Subnational Geocoding of Global Disasters Using Large Language Models
Michele Ronco, Damien Delforge, Wiebke S. Jäger, Christina Corbane
TL;DR
This work tackles the problem of unstructured subnational location data in EM-DAT by introducing LLM-GeoDis, a fully automated workflow that uses GPT-4o to parse free-text locations into hierarchical Admin1–Admin3 representations and then geocodes them via three independent sources (GADM, OpenStreetMap, Wikidata). It reconciles candidate geometries, assigns a cross-source reliability score, and reprojects results to a unified GADM framework, producing a global, openly available geocoded disaster dataset for 2000–2024. The approach is evaluated against manual EM-DAT geocodes and the GDIS dataset, showing high cross-source concordance and broad regional coverage across nine disaster subgroups and 31 disaster types, with Admin1 dominating spatial detail.
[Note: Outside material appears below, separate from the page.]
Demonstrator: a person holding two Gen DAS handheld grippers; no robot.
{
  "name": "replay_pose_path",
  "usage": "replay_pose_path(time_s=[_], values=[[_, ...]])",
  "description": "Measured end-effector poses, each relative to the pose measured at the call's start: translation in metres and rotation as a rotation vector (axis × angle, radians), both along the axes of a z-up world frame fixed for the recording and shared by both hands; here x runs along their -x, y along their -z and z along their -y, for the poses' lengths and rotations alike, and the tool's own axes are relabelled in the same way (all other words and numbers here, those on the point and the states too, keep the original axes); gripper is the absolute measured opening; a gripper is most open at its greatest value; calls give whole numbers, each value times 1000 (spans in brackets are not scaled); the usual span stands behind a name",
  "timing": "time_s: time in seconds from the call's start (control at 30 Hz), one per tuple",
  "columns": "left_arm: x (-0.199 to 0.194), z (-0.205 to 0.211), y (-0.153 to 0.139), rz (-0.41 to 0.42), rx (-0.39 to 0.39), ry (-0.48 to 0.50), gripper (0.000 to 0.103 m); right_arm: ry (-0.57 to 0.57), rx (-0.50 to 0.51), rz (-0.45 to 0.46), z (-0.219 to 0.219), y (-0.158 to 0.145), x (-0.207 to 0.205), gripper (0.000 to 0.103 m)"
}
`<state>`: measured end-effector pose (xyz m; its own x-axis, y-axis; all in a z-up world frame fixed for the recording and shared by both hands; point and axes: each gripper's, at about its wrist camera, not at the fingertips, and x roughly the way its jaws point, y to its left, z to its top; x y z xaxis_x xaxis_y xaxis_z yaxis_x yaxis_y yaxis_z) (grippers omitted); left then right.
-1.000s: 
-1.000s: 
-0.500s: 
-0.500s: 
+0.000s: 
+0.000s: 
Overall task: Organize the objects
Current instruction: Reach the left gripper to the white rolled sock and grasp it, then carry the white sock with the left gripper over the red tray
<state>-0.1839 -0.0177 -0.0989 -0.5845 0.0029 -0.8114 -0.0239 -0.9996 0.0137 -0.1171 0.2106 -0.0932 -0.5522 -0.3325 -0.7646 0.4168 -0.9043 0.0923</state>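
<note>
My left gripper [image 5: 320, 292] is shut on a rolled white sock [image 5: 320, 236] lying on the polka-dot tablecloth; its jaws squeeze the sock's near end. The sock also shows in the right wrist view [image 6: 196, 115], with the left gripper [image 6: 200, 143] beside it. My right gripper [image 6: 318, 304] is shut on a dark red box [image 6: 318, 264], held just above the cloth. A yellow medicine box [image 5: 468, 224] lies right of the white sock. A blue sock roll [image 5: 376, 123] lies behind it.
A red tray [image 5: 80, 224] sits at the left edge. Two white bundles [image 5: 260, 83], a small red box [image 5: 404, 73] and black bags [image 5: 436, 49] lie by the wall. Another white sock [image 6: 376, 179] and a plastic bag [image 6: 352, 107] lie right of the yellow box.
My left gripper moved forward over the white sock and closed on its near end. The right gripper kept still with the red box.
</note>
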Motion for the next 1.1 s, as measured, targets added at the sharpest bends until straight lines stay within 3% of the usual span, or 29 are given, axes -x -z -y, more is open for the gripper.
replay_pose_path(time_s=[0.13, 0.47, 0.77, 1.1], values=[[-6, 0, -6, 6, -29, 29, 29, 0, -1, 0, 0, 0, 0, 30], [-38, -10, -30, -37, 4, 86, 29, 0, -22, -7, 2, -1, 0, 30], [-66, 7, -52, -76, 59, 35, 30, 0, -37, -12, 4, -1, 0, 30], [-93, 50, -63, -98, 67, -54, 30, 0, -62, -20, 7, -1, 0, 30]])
By enabling scalable, reproducible subnational analyses and improving interoperability with hazard and population layers, this method supports finer-grained risk modeling and policy monitoring under global frameworks, while acknowledging data-quality limitations and the value of human-in-the-loop refinements for high-stakes cases.
Abstract
Subnational location data of disaster events are critical for risk assessment and disaster risk reduction. Disaster databases such as EM-DAT often report locations in unstructured textual form, with inconsistent granularity or spelling, that make it difficult to integrate with spatial datasets. We present a fully automated LLM-assisted workflow that processes and cleans textual location information using GPT-4o, and assigns geometries by cross-checking three independent geoinformation repositories: GADM, OpenStreetMap and Wikidata. Based on the agreement and availability of these sources, we assign a reliability score to each location while generating subnational geometries. Applied to the EM-DAT dataset from 2000 to 2024, the workflow geocodes 14,215 events across 17,948 unique locations. Unlike previous methods, our approach requires no manual intervention, covers all disaster types, enables cross-verification across multiple sources, and allows flexible remapping to preferred frameworks. Beyond the dataset, we demonstrate the potential of LLMs to extract and structure geographic information from unstructured text, offering a scalable and reliable method for related analyses.